One of the most difficult situations a business lawyer encounters is when a client wants to enter into a deal or relationship that the lawyer believes is a bad one for more than purely legal reasons. After all, the most beneficial and rewarding attorney-client relationships are those where the client views the attorney as not only a legal advisor, but also as a member of the strategic/management team and a trusted confidante. As such, the lawyer is faced with a dilemma – advise the client of the concerns and the reasons for them (which can be risky for the relationship), or simply go along with the client’s wishes and execute the deal while, of course, protecting the client as much as possible. This situation is fresh in my mind, as I have dealt with it in the past week.
In reality, while I agree this is a challenging situation, the appropriate course of action is relatively clear. In my opinion, the lawyer should absolutely share his/her concerns with the client and the basis for them.

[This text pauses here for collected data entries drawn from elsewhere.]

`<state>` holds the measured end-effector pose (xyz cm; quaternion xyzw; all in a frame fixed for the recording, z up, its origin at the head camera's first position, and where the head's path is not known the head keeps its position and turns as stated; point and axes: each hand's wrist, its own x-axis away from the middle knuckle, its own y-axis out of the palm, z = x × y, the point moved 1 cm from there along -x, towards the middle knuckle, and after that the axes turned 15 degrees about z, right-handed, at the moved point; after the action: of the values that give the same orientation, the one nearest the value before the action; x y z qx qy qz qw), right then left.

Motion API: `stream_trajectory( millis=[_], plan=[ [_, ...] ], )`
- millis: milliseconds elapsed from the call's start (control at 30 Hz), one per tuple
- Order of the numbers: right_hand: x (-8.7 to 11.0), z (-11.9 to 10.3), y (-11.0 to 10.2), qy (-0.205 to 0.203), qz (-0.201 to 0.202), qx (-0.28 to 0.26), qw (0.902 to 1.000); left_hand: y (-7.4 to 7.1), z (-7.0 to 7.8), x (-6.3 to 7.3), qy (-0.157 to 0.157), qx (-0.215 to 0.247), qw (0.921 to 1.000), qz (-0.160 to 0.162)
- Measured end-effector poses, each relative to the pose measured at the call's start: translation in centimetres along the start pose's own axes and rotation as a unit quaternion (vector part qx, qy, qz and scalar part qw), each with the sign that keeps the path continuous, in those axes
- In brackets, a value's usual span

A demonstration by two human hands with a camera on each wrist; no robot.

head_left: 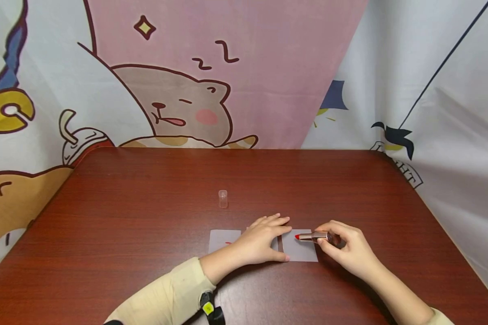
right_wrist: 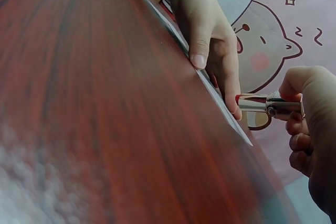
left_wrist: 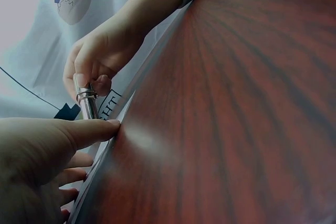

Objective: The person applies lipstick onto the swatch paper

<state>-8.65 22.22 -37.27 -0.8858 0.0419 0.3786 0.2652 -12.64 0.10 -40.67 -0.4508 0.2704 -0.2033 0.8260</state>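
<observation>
My right hand (head_left: 354, 248) grips a lipstick (head_left: 309, 236) with a shiny metal tube, its red tip pointing left over a white paper square (head_left: 302, 253). My left hand (head_left: 258, 243) lies with spread fingers over the paper, thumb and fingertips at the left edge of that square. Another white paper (head_left: 217, 239) shows left of the left hand and bears a small red mark (head_left: 228, 243); the left hand partly covers it. In the right wrist view the lipstick (right_wrist: 254, 102) is held by its base, the red tip close by the left fingertips.
A small clear cap (head_left: 222, 198) stands on the reddish-brown wooden table (head_left: 146, 203), beyond the papers. Behind the table's far edge hangs a cartoon-printed cloth (head_left: 276, 67), which continues along the right side.
</observation>
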Motion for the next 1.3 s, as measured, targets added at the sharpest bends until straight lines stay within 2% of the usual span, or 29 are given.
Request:
stream_trajectory(
  millis=[267,533,633,1300],
  plan=[
    [0.0,0.0,0.2,0.011,-0.002,0.005,0.9999,0.0,0.0,0.0,0.0,0.004,1.0,0.002],
    [1.3,3.2,0.8,0.01,-0.011,0.016,0.9997,0.1,0.0,-0.1,0.0,0.007,1.0,0.001],
    [1.5,3.6,0.9,0.008,-0.015,0.017,0.9997,0.0,0.0,0.0,0.0,0.007,1.0,0.0],
    [0.5,2.8,1.0,-0.016,-0.046,0.018,0.9987,-0.1,0.1,-0.1,0.004,0.003,1.0,0.006]
  ],
)
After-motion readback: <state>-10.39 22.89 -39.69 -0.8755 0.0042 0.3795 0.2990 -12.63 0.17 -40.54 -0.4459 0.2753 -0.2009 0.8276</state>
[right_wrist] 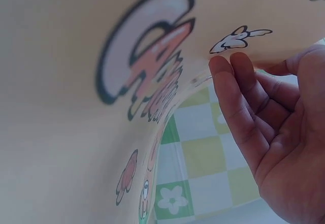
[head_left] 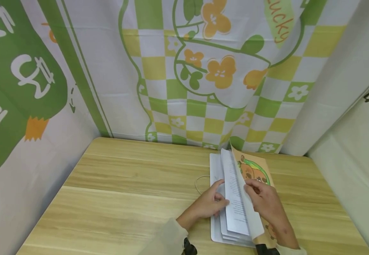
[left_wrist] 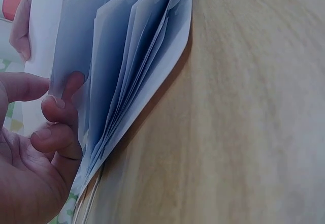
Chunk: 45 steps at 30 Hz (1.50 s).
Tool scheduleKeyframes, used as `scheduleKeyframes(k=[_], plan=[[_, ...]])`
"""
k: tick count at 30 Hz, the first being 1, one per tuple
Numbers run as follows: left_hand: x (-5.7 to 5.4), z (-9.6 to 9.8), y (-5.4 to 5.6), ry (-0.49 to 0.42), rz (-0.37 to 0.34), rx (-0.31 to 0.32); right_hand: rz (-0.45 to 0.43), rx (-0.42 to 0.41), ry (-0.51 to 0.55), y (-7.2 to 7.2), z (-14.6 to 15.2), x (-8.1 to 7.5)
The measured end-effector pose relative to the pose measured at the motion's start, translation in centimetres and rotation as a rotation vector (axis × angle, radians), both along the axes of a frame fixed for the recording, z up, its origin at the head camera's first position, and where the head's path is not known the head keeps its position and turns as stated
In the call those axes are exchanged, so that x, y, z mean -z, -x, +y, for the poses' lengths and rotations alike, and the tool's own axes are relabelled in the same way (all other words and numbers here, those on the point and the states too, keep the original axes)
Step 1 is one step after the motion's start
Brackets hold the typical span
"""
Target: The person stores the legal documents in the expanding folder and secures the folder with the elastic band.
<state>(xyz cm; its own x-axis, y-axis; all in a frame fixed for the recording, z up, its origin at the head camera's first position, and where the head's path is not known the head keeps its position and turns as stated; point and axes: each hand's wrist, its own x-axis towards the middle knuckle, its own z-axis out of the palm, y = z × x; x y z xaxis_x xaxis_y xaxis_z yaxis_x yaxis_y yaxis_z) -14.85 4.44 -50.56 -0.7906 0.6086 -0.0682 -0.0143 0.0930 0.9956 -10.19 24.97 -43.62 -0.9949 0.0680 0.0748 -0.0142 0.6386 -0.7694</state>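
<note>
A booklet with a tan cartoon cover (head_left: pixel 249 161) stands partly opened on the wooden table. My right hand (head_left: pixel 265 200) pinches the cover at its left part, thumb on the white inner side and fingers on the printed outside, as the right wrist view shows. Facing up beneath it is a white sheet (head_left: pixel 233 187) with lines of small print. At that sheet's left edge my left hand (head_left: pixel 208 203) pinches it between thumb and fingers. In the left wrist view several pages (left_wrist: pixel 109 56) fan apart, with a white back cover (left_wrist: pixel 175 36) under them.
A thin cord (head_left: pixel 198 182) loops out from the booklet's left side onto the table (head_left: pixel 123 198). Behind the table's far edge hangs a green and yellow checked curtain (head_left: pixel 200 113). White cloth walls (head_left: pixel 356 159) stand at the sides.
</note>
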Motion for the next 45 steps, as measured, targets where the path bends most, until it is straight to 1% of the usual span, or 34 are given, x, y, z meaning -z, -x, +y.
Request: scheduleKeyframes(k=[2,7,9,15,21,27,29,32,36,39,43,45], plan=[[0.0,-0.2,0.0,0.005,0.001,-0.007,0.031,-0.008,-0.017,0.1,0.0,0.1],[0.0,-0.5,0.1,0.01,0.013,-0.01,0.168,-0.047,-0.102,0.6,-0.1,0.7],[0.0,-0.5,0.0,0.005,0.013,-0.002,0.191,-0.057,-0.125,0.7,-0.1,0.9],[0.0,-0.5,-0.1,-0.023,0.003,0.017,0.173,-0.05,-0.141,0.9,-0.5,1.1],[0.0,-0.7,-0.2,-0.003,-0.001,0.005,0.163,-0.051,-0.132,0.9,-0.7,1.2],[0.0,-1.1,-0.2,0.018,0.009,0.014,0.131,-0.081,-0.091,1.0,-0.8,1.4],[0.1,-1.3,-0.2,0.021,0.013,0.019,0.132,-0.086,-0.084,1.0,-0.9,1.5],[0.2,-1.7,-0.2,0.034,0.02,0.025,0.168,-0.106,-0.104,1.1,-1.2,1.8],[0.3,-2.2,0.0,0.071,0.062,0.044,0.239,-0.133,-0.151,1.0,-1.6,2.2],[0.1,-2.6,0.2,0.117,0.117,0.089,0.276,-0.134,-0.185,1.0,-1.9,2.4],[-0.7,-3.4,0.7,0.251,0.241,0.181,0.274,-0.133,-0.22,1.0,-2.1,2.7],[-1.4,-3.9,1.0,0.327,0.309,0.206,0.252,-0.137,-0.232,1.0,-2.2,2.9]])
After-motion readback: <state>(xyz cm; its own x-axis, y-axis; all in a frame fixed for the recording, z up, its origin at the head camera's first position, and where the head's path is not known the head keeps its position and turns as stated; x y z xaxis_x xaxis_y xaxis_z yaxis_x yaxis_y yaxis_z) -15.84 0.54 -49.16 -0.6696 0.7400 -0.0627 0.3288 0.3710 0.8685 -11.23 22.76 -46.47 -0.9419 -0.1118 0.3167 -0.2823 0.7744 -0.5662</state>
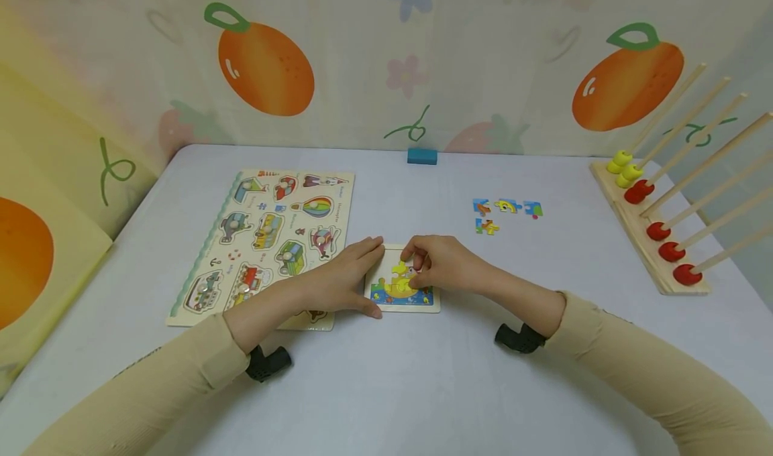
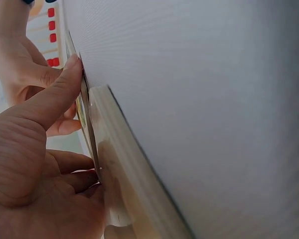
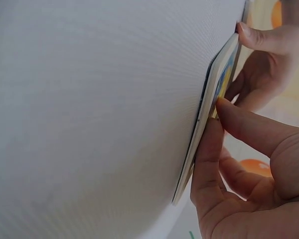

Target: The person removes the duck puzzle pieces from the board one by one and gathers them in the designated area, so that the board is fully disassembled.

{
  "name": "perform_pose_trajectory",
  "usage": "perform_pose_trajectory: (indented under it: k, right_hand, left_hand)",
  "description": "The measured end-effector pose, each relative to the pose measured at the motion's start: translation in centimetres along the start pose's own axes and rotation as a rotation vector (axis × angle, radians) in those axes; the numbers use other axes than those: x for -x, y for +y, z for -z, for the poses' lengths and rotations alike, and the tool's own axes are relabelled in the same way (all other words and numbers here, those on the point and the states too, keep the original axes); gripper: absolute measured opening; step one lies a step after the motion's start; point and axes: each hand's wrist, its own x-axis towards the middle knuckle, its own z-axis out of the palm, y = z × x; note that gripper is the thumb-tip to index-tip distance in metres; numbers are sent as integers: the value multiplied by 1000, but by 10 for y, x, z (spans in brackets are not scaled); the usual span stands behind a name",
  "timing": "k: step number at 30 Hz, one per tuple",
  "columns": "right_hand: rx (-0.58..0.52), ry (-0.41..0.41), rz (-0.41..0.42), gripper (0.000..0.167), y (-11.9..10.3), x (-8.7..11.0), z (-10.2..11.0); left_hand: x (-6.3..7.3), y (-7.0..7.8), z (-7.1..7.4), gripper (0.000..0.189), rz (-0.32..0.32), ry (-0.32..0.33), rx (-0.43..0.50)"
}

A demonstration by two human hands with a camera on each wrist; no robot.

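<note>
A small puzzle board (image 1: 429,308) with a pale rim lies flat on the table, partly filled with yellow and blue pieces. My right hand (image 1: 445,263) is over its right side, thumb and index finger curled around a puzzle piece (image 1: 417,273) that they mostly hide. In the right wrist view, those fingertips (image 3: 220,103) are close against the board's face. My left hand (image 1: 339,276) steadies the board's left edge, thumb and fingers spread and fairly straight. It also lies across the corner of a large vehicle puzzle board (image 1: 284,208).
Several loose puzzle pieces (image 1: 488,226) lie beyond my right hand. A wooden bead stand (image 1: 658,268) with tall pegs and red and yellow beads stands at the right. A blue block (image 1: 422,156) sits at the table's back edge, before a printed curtain (image 1: 356,53).
</note>
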Motion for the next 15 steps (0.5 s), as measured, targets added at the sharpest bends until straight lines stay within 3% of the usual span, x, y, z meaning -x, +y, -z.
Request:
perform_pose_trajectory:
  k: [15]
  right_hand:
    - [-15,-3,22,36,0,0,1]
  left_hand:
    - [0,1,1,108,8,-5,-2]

This should not be done subtly or for the mere purpose of covering the lawyer’s backside in the event the deal or relationship ends badly – rather, it should be done so that the client is fully informed of the attorney’s concerns and can carefully consider them.
Once the attorney has advised the client of his concerns comes the next step – what if the client wants to proceed with the deal anyway? I’ve found that different lawyers take different positions in this situation, but my position is clear – so long as the client’s position is fully legal and ethical and the client is fully informed, my job is to make the deal happen and protect the client as much as possible. After all, it’s the client’s ideas, creativity, risk tolerance and ultimately money that have allowed the client to be successful and that are at risk in any business deal – not mine. Just like the customer is always right, the client is always the one who should make the final decision and bear the final responsibility for a business deal. My job is to advise, inform, protect and execute.